Raw performance is nice to have, but ergonomics is also important. How does the Rust version of each task compare to the same task written in Python?

The two sets of implementations are similar in both structure and length. The Python versions are shorter by a few lines, but there's a remarkable degree of similarity in both look and feel between the two code samples. This may in part reflect my much better familiarity with Rust than Python. If there are more Pythonic ways to write the RDKit code, I'd like to hear about them.

Nevertheless, I ascribe most of the similarity to Rust's automatic type inference. Other than in the function signature, the Rust version requires almost no manual encoding of types. Given that both languages use the same snake_case convention for variables, the result is two languages that look quite similar, at least when programming in the small.
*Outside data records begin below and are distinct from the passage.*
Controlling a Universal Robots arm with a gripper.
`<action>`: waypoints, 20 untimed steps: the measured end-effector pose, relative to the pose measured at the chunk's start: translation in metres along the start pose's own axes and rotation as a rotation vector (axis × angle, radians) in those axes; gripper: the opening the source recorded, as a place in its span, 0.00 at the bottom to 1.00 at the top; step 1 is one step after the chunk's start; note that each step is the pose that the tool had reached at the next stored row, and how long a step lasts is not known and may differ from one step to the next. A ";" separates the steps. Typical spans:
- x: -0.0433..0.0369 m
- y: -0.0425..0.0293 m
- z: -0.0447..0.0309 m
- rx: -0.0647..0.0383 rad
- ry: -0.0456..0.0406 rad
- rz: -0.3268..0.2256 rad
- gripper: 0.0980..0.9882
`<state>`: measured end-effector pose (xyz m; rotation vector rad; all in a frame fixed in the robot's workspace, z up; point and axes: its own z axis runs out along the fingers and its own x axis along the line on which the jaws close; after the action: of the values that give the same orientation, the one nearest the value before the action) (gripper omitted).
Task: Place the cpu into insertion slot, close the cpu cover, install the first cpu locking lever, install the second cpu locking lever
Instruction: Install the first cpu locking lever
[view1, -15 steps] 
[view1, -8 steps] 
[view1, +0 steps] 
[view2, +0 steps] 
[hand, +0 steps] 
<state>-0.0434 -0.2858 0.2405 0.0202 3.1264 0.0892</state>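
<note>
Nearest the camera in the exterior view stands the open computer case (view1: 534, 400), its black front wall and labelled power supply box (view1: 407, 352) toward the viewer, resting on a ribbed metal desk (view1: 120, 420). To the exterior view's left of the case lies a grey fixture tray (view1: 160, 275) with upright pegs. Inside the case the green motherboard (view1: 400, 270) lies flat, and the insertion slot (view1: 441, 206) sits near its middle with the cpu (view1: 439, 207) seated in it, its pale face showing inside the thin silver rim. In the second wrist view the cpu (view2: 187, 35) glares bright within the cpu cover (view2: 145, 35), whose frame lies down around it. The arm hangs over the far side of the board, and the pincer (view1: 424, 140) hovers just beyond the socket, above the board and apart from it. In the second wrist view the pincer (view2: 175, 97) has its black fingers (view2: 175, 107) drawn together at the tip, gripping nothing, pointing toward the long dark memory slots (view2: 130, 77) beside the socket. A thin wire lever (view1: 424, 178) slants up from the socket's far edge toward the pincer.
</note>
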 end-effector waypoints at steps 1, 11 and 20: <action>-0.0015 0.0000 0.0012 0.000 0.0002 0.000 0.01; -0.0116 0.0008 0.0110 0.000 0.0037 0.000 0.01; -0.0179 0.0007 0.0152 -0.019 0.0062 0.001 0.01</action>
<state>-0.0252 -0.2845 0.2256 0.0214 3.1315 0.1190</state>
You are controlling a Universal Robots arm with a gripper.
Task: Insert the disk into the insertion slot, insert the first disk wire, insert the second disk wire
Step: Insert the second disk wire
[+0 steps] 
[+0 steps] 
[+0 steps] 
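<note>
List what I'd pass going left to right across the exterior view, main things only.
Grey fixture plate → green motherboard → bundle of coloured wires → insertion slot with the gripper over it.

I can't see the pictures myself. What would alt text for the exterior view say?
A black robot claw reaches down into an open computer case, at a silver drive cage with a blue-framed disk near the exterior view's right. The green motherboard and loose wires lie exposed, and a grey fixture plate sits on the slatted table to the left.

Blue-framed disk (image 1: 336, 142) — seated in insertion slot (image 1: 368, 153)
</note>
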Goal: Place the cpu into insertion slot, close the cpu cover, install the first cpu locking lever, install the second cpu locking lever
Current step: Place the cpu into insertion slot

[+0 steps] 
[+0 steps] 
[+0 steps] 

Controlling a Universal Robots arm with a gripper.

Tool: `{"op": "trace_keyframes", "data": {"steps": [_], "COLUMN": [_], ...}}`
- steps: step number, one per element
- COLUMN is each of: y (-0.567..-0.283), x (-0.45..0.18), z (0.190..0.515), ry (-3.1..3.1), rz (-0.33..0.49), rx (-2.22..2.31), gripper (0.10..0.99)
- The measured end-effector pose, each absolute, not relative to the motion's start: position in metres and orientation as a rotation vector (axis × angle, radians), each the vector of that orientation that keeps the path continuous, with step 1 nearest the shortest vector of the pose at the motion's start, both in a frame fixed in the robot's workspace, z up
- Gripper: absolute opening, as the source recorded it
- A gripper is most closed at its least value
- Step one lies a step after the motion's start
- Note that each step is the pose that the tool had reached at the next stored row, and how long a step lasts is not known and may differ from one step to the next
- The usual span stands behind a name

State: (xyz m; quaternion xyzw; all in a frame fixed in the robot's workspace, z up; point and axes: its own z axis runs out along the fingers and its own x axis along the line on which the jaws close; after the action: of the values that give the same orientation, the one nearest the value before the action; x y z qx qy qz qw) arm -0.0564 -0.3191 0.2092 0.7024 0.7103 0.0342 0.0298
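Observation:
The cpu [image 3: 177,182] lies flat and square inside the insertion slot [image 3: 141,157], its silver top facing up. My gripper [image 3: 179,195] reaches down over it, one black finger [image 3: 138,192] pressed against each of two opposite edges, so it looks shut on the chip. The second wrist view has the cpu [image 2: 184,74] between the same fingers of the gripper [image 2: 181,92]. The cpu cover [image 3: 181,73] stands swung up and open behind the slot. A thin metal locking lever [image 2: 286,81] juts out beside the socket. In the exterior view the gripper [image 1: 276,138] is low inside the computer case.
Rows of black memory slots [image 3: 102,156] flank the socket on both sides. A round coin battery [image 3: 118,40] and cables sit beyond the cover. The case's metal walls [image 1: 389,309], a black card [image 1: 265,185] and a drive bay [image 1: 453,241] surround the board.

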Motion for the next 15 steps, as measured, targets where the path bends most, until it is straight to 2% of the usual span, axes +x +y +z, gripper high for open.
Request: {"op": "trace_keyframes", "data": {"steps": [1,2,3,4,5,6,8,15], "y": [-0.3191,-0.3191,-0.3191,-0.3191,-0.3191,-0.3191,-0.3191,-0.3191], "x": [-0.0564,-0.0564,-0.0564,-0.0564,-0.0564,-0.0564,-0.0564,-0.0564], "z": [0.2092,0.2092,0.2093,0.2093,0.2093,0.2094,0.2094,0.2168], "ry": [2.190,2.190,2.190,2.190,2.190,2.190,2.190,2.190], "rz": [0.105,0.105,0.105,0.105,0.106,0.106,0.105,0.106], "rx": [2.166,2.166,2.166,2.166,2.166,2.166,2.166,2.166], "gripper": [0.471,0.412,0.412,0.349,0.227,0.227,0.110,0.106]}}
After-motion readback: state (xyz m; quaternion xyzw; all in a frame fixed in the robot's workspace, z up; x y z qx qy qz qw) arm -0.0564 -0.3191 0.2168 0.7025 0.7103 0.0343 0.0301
Of course, one important difference between the ChemCore and RDKit implementations is that the former requires a compilation step. I'll let you judge for yourself how much of a burden that is given Rust's Cargo build system and package manager.

Conclusion

The speed of SMILES reading for two cheminformatics toolkits was compared. One was ChemCore, written in Rust. The other was RDKit, written in C++ and Python. Across all tests, including those with and without disk i/o, ChemCore outperformed RDKit on average better than threefold. Some speculations on the possible origins of this observation are offered.